(YOUR GOAL) Everything in the data below is left aside except the lines from the one containing "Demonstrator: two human" through the one containing "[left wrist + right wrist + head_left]"; repeat those exactly.
+++ INFORMATION SUPPLIED
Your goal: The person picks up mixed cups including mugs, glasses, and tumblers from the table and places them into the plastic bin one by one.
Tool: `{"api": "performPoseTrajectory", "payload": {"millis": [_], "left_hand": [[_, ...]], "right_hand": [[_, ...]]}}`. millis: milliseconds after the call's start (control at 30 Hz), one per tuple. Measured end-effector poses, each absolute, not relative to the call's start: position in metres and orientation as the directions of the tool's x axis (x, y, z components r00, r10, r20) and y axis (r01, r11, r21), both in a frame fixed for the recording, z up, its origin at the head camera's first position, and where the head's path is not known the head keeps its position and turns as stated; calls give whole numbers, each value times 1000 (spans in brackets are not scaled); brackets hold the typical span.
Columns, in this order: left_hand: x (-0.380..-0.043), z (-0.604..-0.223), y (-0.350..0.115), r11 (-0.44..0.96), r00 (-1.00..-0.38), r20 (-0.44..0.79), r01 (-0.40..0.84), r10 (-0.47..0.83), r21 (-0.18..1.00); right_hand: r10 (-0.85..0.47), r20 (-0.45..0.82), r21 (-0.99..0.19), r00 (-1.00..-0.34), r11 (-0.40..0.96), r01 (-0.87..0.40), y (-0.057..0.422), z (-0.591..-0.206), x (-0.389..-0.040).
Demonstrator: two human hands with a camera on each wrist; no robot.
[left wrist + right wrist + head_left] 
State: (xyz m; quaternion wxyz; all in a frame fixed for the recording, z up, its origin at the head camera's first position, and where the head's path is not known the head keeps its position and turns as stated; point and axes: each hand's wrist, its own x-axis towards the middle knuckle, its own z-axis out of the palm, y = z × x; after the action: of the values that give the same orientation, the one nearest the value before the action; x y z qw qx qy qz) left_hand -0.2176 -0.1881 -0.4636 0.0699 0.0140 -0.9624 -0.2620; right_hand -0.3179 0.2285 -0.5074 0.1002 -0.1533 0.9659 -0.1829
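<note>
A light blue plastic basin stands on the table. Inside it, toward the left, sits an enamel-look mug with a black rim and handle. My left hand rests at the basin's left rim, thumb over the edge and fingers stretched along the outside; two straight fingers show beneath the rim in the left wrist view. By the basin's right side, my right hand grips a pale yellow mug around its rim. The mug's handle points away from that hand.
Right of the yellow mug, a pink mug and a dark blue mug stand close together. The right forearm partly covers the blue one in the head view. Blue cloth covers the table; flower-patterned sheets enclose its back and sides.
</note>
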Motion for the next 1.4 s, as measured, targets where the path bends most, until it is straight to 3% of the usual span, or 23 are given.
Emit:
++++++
(EXERCISE SOLUTION)
Demonstrator: two human hands with a camera on each wrist; no robot.
[left wrist + right wrist + head_left] 

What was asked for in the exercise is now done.